Editorial | Capital punishment not just a problem in Supreme Court case | Editorials

The Boston Marathon Bomber case poses an unanswered question.

The United States Supreme Court last week held what can only be described as bizarre oral arguments in the case of the Boston Marathon survivor bomber.

“Odd” is a strange word to use to describe sterling legal arguments. But new judge Amy Coney Barrett suggested so when she asked government attorney Eric Feagin what the proceedings were about.

“I wonder what the government’s end is here,” she said, admitting to having difficulty “keeping up with (the government’s) point.”

His confusion is linked to the government’s schizophrenic approach to the punishment of

Djokar Tsarnaev.

The government is asking the High Court to restore a death sentence handed down by a jury that was overturned by a federal appeals court. But at the same time as President Joe Biden’s Justice Department calls for Tsarnaev’s death in court, Attorney General Merrick Garland has suspended executions of federal inmates facing the death penalty.

“So the government has declared a moratorium on executions, but you are here to defend its death sentence. … And if you win, that probably means he’s relegated to living under the threat of a death penalty that the government has no intention of carrying out, ”Barrett said.

Essentially, Feagin told Barrett that the issue in court was the validity of the appellate court’s decision and how the executive branch would proceed in the future regarding death cases was a separate, non-justiciable issue. He would be right in his analysis, but the wavering and weaving of government advocate demonstrates the contentious national debate over the merits of capital punishment.

Some states have it, and other states, including Illinois, do not. Congress passed a federal death penalty law that applies in the worst cases – the Boston Marathon bombing is one; the 2017 kidnapping and murder of a Chinese student at the University of Illinois is another.

But even though jurors are convinced death is appropriate – they were in the bombing case but not the kidnapping / murder case – the Biden administration rejects executions for reasons moral. At the same time, some judges – in both state and federal courts – refuse to uphold death sentences due to personal opposition which they disguise under unconvincing legal aspects. The decision of the court of appeal in the Tsarnaev case is just one example.

This is not the only problem in the debate on the death penalty. Opponents argue that it is cruel, that the government should not be tasked with executing criminals no matter what they do, because it belittles human life. Instead, they suggest life in prison as an alternative. But what is the hardest part?

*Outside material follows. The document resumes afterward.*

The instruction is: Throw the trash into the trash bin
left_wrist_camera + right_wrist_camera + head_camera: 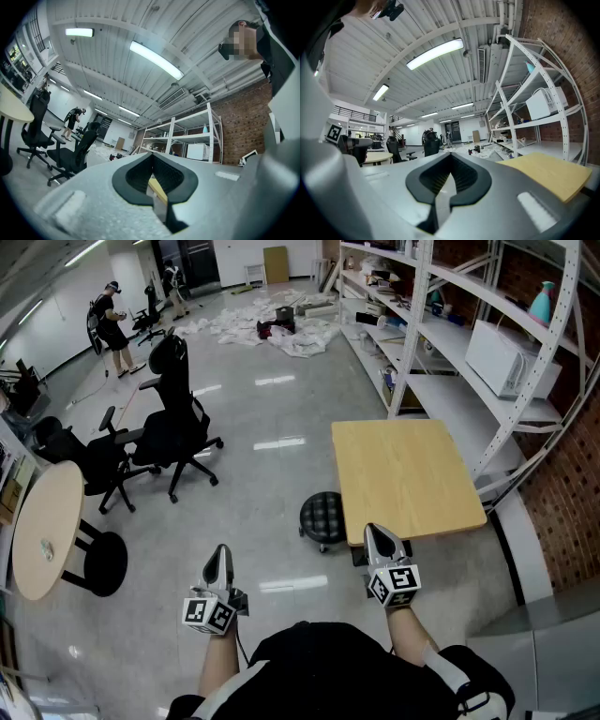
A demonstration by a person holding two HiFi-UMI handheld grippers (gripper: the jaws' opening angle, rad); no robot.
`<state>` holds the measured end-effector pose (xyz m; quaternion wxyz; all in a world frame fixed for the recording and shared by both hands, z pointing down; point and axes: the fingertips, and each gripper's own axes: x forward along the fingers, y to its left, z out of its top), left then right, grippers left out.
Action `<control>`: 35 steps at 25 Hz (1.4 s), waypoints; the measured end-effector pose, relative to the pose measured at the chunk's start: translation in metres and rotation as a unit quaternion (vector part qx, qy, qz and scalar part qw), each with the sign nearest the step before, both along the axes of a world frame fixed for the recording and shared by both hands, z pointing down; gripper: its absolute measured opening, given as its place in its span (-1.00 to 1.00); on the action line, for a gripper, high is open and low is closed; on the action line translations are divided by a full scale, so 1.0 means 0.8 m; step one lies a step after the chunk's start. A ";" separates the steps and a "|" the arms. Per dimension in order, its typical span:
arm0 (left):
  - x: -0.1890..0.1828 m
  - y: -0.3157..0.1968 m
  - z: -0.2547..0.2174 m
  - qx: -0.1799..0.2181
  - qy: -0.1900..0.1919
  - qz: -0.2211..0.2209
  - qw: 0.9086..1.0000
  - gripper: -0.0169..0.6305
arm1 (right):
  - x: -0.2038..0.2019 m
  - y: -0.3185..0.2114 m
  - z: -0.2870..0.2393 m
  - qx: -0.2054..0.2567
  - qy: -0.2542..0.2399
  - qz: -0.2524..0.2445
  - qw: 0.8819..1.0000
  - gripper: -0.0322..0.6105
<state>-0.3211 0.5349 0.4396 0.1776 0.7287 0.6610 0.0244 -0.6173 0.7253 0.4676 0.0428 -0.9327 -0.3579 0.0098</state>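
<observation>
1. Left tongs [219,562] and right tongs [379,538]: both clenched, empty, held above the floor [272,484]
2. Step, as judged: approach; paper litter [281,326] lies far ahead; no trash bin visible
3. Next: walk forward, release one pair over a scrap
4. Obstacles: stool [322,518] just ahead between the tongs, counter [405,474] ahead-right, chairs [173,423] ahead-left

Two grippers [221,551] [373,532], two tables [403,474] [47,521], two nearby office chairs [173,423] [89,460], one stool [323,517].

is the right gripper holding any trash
No, the right gripper has its jaws shut together with nothing between them.
</observation>
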 end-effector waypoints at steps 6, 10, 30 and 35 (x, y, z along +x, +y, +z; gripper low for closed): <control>0.000 -0.019 0.003 0.013 -0.001 -0.007 1.000 -0.95 | -0.004 -0.011 0.019 0.018 -0.006 0.001 1.000 -0.89; -0.010 -0.025 0.006 0.018 -0.005 -0.011 1.000 -0.95 | -0.008 -0.015 0.024 0.022 -0.005 -0.004 1.000 -0.89; -0.064 -0.072 0.008 0.048 0.000 -0.128 0.991 -0.95 | 0.050 -0.007 0.021 0.021 0.012 -0.158 0.987 -0.89; -0.047 -0.122 0.022 0.055 -0.020 -0.184 0.981 -0.95 | 0.103 -0.034 0.019 -0.002 -0.002 -0.216 0.976 -0.89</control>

Tsarnaev was 19 when he and his brother planted the bombs that destroyed and devastated so many lives. Now he is 27 years old and is being held in the maximum security federal prison in Florence, Colorado. The best he can hope for is day after day in the same cold environment until his life expires.

Tsarnaev may have been filled with jihadist zeal when he embarked on his murderous mission. But how does he feel now about the importance of what he did, and how, if not executed, will he feel 20 years from now when he thinks about what could be his life?

Sirhan Sirhan, who was 24 when he assassinated presidential candidate Robert Kennedy in 1968, has been miserable behind bars. Even at 77 – 53 years later – he is desperately seeking freedom for the rest of his life.

Tsarnaev deserves the harshest punishment possible for his pivotal role in his horrific crime.

But what is it ? The Supreme Court will rule on the legal question and the Biden administration will continue to exercise its administrative prerogatives.

Whatever happens, the only way Tsarnaev can leave or leave federal custody is through a box.